Exercise requirements: Reproduce the records exactly, but not the pictures.

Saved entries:

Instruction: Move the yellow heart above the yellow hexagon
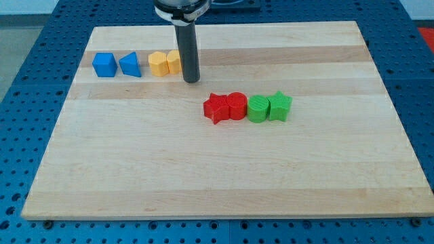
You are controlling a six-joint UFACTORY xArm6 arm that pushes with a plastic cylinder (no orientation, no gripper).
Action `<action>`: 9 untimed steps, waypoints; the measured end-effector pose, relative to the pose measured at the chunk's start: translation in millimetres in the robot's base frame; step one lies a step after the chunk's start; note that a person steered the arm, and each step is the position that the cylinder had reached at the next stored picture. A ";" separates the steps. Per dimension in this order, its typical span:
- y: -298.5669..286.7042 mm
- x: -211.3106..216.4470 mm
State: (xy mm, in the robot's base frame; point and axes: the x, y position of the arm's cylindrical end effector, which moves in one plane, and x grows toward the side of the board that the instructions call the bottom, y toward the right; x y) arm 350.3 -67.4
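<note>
The rod came down from the view's top and my tip (191,80) rested on the wooden surface (203,176), pressed against the right side of a yellow block (174,62) that the rod half covered. Just left of it, touching, sat a second yellow block (158,64). One of the pair was the heart and the other the hexagon, but from where I stood I could not tell which was which. There was no claw on this arm, only the bare rod, so nothing to read as apart or together.

Further left stood two blue blocks (116,65), side by side. Well below and right of the tip lay a row: a red star (216,108), a red cylinder (236,106), a green cylinder (258,108) and a green star (279,106).

It looked like the contact stage, with the yellows level rather than stacked in the view. The next move seemed to call for getting under the heart and nudging it upward, then across, without dragging the hexagon along
</note>
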 end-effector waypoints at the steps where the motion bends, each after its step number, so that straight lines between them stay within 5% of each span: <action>1: -0.3 -17.8; 4: -21.8 -24.7; 9: -57.3 -99.1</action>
State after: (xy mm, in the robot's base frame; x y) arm 251.2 -124.7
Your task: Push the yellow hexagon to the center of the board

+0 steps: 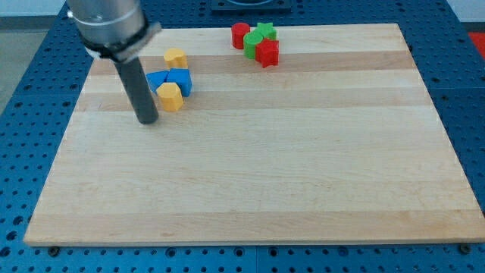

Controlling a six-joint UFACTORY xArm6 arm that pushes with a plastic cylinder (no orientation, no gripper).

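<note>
The yellow hexagon [170, 96] lies near the board's upper left, touching the lower edge of two blue blocks [170, 79]. A second yellow block [176, 57], heart-like in shape, sits just above the blue ones. My tip [147, 120] is on the board just left of and slightly below the yellow hexagon, a small gap apart from it. The dark rod rises from the tip to the grey arm at the view's top left.
A cluster at the view's top centre holds a red cylinder [240, 35], a green star [264, 32], a green block [252, 43] and a red star [267, 52]. The wooden board [258, 167] lies on a blue perforated table.
</note>
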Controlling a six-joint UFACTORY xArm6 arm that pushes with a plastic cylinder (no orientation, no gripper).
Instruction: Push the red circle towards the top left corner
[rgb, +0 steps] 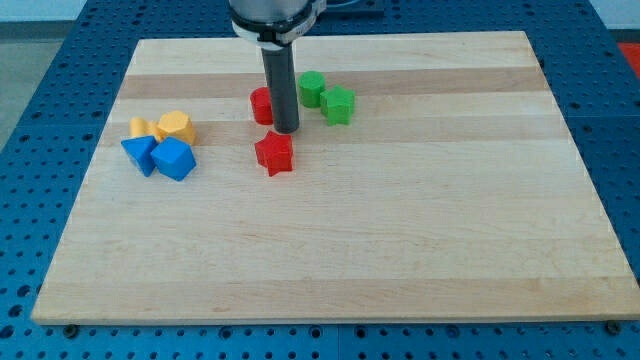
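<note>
Red and cylindrical, the round plastic block (261, 105) sits near the pale wooden board's (400, 250) top centre, the dark rod's tip (287, 130), holding nothing, touching its right side, the top left corner well off.

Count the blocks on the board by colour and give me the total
Red: 2, the red circle and red star, with my tip between them
Green: 2
Yellow: 2
Blue: 2
Total: 8
</note>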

Answer box:
Instruction: Move the yellow heart above the yellow hexagon
You are controlling a six-joint UFACTORY xArm6 arm that pushes with a plastic cylinder (no orientation, no gripper).
Action `<action>`: 9 untimed steps, waypoints; the measured end-effector pose, relative to the pose measured at the chunk's start: translation in millimetres in the robot's base frame; step one lies a step after the chunk's start; note that a person steered the arm, and each step is the position that the cylinder had reached at the next stored picture. A ";" separates the steps. Per dimension in this order, its typical span:
- y: -298.5669..286.7042 mm
- x: -211.3106..216.4470 mm
State: (xy mm, in the robot's base frame; point and axes: the x, y position of the arm's cylindrical end effector, which moves in one plane, and x grows toward the side of the board that the instructions call the bottom, y toward the right; x y) arm 350.3 -67.4
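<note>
The rod came down from the view's top and my tip (191,80) rested on the wooden surface (203,176), pressed against the right side of a yellow block (174,62) that the rod half covered. Just left of it, touching, sat a second yellow block (158,64). One of the pair was the heart and the other the hexagon, but from where I stood I could not tell which was which. There was no claw on this arm, only the bare rod, so nothing to read as apart or together.

Further left stood two blue blocks (116,65), side by side. Well below and right of the tip lay a row: a red star (216,108), a red cylinder (236,106), a green cylinder (258,108) and a green star (279,106).

It looked like the contact stage, with the yellows level rather than stacked in the view. The next move seemed to call for getting under the heart and nudging it upward, then across, without dragging the hexagon along
</note>
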 end-effector waypoints at the steps where the motion bends, each after its step number, so that straight lines between them stay within 5% of each span: <action>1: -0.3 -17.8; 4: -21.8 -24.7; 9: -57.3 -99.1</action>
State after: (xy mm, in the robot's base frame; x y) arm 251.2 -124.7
Your task: Push the yellow hexagon to the center of the board

+0 steps: 

Controlling a six-joint UFACTORY xArm6 arm that pushes with a plastic cylinder (no orientation, no gripper).

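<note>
The yellow hexagon [170, 96] lies near the board's upper left, touching the lower edge of two blue blocks [170, 79]. A second yellow block [176, 57], heart-like in shape, sits just above the blue ones. My tip [147, 120] is on the board just left of and slightly below the yellow hexagon, a small gap apart from it. The dark rod rises from the tip to the grey arm at the view's top left.
A cluster at the view's top centre holds a red cylinder [240, 35], a green star [264, 32], a green block [252, 43] and a red star [267, 52]. The wooden board [258, 167] lies on a blue perforated table.
</note>
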Controlling a six-joint UFACTORY xArm6 arm that pushes with a plastic cylinder (no orientation, no gripper).
Instruction: Push the red circle towards the top left corner
[rgb, +0 steps] 
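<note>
Red and cylindrical, the round plastic block (261, 105) sits near the pale wooden board's (400, 250) top centre, the dark rod's tip (287, 130), holding nothing, touching its right side, the top left corner well off.

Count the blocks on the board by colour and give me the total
Red: 2, the red circle and red star, with my tip between them
Green: 2
Yellow: 2
Blue: 2
Total: 8
</note>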

No more output is expected for this exercise.